There are many costs of trade barriers, and while they are meant to aid a country's economy, oftentimes they end up hurting it. By decreasing the efficiency of an economy, creating unwanted surpluses, causing trade wars, backfiring, and much more, trade barriers aren't always a positive government interference.
Benefits 1: Shielding
Trade barriers are most commonly used to protect local industry. They are highly beneficial to underdeveloped countries, when
places limitations or tariffs on
imports, and the domestic industries use it wisely, because it gives the economy a chance to become self-sufficient and competitive in itself. The government is "shielding" its own businesses from powerful foreign industry. Young economies can benefit greatly from wisely placed trade barriers.
Benefits 2: Protectionism
Trade barriers, while used as shields for domestic industry, can be used to protect consumers as well.
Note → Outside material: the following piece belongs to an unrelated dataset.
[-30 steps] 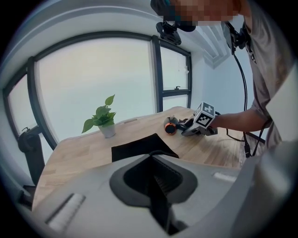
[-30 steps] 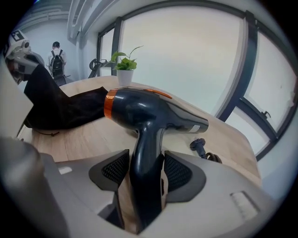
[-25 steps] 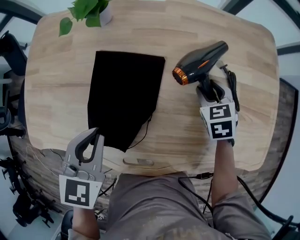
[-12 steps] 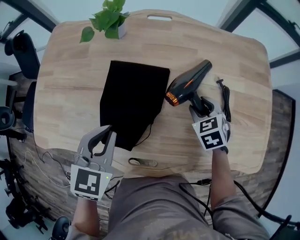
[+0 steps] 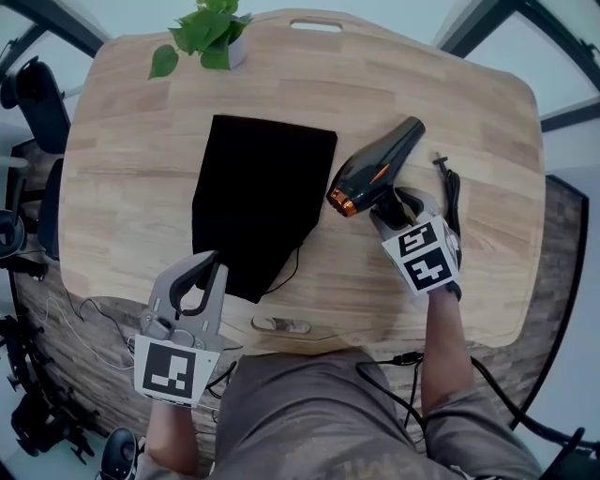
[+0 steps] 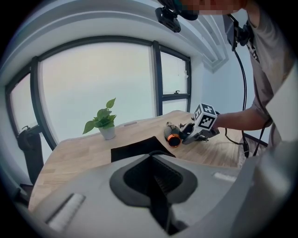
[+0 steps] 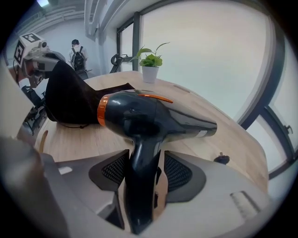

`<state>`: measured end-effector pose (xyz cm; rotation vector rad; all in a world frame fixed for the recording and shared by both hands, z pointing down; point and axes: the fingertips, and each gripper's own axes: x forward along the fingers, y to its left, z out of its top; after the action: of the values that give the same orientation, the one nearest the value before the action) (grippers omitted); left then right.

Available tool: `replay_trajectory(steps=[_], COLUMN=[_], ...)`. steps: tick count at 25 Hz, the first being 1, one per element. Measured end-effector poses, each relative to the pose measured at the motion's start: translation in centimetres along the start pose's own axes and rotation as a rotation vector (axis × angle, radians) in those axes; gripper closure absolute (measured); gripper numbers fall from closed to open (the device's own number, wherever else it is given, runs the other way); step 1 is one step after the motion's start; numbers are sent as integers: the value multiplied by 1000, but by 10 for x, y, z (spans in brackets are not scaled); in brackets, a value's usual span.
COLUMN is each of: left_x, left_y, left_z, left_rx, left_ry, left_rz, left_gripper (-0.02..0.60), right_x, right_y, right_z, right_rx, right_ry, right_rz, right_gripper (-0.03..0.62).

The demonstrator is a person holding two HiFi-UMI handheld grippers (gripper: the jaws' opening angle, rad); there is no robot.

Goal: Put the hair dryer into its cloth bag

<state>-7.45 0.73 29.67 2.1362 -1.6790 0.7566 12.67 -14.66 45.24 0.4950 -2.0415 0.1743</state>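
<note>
Resting the hair dryer [image 5: 375, 173] on the counter [image 5: 141, 141] right of its cloth bag [image 5: 258, 197], my right tongs [image 5: 397, 202] have just spread around its handle, likely to regrip; my left tongs [image 5: 202, 269] hover pressed together, empty.

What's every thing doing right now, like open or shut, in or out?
Black-and-orange plastic hair dryer: lying on the wooden table, outside the bag.
Black cloth bag: lying flat.
Left gripper: shut, empty.
Right gripper: jaws just opened, loose around the dryer's handle.
Green potted plant: upright.
</note>
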Motion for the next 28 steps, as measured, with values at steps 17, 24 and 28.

If a foreign country produces and exports goods that are unhealthy or of bad quality, the countries that import those goods can establish a trade barrier to protect their populace. For example, if Brazil exports tainted meat to the US, the US may put a trade barrier in place because of the health threat of that good. Goods may also be threatening to a country's religion or customs as well: for example, during a mutiny within a British-ruled Indian colony, the British started producing cartridges made of animal fat so that the Indians could not use the gun cartridges; it was against their religion to "eat" (bite) the kind of meat the cartridges were made with. In this type of instance, the Indians may place a barrier on this good to protect their religious interests.
The benefits of trade barriers are similarly inter-related: all in all, they are meant to protect either a country's businesses or their consumers. They are often helpful in developing stability and strength in economies, or protecting citizens from unwanted or low quality goods.